PROVIDED DATA:

■ ■ ■ ■ ■ ■ ■

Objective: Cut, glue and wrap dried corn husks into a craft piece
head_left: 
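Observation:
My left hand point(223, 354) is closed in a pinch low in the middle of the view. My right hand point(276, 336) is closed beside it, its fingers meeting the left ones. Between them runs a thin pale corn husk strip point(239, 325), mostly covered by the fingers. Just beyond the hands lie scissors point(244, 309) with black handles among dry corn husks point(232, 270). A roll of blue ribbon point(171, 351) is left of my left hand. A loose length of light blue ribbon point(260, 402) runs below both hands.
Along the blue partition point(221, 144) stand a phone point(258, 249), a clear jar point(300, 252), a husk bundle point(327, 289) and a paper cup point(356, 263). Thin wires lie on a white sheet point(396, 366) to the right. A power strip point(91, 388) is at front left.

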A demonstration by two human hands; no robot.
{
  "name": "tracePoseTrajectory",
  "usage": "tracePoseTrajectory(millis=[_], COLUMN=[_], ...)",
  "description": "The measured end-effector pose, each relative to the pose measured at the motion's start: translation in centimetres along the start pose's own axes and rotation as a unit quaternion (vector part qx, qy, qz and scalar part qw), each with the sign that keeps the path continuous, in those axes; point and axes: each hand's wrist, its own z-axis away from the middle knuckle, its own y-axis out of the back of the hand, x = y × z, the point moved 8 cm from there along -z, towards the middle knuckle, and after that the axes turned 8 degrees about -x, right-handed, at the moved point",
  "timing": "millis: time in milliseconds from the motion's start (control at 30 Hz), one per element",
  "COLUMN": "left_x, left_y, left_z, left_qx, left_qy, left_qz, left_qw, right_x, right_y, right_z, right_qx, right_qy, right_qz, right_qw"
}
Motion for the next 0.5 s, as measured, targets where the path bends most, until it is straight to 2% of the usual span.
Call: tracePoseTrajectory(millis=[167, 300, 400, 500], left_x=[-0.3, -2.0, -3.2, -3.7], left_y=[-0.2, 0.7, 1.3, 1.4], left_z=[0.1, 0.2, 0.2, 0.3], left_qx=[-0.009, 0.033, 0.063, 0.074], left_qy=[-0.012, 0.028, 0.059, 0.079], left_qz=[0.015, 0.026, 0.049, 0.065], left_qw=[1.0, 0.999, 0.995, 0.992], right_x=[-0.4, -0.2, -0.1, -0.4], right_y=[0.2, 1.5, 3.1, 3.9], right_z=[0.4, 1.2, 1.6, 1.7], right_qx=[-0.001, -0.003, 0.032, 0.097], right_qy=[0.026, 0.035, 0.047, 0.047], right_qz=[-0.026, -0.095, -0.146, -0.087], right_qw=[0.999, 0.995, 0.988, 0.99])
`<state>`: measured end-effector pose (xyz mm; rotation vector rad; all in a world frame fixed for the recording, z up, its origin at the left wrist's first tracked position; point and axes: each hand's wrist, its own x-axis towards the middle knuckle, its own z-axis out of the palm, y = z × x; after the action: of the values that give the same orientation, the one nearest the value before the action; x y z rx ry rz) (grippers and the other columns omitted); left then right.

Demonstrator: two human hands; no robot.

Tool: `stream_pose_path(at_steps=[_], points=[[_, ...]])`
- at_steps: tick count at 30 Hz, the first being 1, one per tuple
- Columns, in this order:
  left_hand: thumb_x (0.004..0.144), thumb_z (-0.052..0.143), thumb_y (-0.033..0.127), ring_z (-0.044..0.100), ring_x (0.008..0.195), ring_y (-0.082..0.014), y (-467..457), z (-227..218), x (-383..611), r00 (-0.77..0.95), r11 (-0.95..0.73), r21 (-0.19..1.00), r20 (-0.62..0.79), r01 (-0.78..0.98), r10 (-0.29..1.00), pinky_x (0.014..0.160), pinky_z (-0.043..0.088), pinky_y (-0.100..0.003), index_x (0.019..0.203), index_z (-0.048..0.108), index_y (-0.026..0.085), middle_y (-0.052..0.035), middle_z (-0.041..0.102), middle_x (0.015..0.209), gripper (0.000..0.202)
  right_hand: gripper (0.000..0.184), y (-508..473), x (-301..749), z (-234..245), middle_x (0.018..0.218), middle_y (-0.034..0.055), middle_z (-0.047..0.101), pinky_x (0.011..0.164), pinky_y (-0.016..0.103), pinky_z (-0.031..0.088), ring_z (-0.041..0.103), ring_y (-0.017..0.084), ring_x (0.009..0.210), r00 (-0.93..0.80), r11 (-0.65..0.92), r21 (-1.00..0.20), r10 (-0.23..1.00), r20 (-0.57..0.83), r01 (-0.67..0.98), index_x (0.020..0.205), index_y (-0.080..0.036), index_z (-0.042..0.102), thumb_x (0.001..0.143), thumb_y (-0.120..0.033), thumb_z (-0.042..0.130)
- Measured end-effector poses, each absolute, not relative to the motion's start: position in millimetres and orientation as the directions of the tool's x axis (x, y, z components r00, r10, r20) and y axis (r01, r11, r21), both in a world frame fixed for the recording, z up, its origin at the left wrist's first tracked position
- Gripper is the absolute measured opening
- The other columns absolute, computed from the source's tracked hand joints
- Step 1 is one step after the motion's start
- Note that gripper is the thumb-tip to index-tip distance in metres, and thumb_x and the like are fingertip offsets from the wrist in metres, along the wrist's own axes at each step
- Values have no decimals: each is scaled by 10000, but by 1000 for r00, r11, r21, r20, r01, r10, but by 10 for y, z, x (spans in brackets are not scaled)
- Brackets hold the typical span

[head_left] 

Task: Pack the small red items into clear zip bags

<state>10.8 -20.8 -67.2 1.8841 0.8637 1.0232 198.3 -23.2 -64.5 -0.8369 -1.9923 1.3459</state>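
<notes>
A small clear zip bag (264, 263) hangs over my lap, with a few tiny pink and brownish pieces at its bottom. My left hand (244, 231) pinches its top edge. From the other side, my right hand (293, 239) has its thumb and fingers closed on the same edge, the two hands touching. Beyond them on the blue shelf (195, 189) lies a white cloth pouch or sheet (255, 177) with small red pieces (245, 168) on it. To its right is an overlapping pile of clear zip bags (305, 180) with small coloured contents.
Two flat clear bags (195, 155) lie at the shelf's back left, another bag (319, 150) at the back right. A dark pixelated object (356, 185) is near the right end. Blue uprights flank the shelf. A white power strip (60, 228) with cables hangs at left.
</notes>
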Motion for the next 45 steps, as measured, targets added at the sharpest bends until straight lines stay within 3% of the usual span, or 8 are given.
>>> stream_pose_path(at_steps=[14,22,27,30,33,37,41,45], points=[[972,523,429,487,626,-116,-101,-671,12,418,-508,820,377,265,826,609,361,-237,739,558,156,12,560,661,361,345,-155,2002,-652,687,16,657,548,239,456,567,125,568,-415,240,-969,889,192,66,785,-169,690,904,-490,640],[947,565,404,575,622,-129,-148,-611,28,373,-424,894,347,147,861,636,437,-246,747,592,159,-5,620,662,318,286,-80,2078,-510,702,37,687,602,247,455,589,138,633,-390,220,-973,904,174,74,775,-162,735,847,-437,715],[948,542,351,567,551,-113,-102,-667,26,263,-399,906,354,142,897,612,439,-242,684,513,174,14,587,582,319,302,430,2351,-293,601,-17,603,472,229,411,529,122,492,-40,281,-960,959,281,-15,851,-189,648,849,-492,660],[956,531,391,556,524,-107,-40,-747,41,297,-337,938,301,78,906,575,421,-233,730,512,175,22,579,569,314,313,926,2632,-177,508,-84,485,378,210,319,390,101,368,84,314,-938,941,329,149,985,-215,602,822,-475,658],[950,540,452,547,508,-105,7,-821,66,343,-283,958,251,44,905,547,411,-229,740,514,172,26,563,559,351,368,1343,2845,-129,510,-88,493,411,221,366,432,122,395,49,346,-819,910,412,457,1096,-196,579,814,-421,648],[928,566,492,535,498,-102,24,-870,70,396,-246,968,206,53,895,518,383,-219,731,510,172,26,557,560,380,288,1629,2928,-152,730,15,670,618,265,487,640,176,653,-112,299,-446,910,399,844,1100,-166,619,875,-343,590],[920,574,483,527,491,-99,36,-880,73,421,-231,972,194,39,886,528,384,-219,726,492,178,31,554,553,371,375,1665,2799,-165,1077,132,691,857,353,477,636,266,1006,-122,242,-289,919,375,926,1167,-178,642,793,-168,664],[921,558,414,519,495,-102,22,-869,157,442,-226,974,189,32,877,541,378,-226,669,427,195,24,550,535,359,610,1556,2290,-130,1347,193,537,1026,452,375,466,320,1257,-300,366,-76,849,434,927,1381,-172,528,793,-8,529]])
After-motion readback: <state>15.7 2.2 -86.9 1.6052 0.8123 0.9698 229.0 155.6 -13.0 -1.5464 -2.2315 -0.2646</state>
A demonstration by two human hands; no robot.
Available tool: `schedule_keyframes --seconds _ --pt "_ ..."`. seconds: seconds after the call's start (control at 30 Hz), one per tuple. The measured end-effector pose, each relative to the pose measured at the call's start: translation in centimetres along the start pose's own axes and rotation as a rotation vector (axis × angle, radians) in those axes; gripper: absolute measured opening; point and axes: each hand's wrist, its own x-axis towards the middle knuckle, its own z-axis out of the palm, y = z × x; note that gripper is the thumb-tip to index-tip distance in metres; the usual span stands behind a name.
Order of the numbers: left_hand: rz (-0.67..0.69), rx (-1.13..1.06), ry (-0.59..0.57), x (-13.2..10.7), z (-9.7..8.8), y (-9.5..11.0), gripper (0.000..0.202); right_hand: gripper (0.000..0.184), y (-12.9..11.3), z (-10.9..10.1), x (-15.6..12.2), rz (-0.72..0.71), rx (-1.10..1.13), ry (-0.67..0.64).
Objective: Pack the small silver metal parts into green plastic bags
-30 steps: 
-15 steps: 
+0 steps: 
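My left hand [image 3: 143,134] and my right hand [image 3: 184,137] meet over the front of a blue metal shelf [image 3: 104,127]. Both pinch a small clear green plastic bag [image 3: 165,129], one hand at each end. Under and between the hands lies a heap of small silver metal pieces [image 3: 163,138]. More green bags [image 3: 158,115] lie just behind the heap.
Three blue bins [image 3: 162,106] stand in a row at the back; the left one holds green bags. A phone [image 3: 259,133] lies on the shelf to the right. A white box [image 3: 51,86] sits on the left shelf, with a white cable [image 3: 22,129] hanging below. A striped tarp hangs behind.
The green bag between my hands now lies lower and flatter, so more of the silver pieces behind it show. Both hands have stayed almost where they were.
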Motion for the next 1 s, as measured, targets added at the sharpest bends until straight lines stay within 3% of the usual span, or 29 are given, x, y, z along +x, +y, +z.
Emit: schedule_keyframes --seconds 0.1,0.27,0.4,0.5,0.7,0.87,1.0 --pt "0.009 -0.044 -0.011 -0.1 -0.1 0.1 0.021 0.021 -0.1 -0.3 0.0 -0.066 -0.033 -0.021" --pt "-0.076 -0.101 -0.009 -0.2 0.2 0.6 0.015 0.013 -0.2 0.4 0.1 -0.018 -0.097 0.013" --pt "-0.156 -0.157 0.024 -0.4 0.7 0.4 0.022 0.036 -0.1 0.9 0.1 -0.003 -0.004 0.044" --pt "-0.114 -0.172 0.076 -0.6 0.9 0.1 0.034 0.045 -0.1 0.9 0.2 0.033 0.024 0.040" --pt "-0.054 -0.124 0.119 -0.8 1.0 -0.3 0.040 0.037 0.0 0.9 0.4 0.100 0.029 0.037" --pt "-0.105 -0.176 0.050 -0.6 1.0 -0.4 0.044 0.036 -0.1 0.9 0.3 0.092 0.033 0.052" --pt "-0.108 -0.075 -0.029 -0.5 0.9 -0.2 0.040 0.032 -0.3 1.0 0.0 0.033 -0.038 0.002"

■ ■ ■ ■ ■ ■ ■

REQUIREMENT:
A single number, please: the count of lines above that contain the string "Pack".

WRITTEN SOLUTION:
2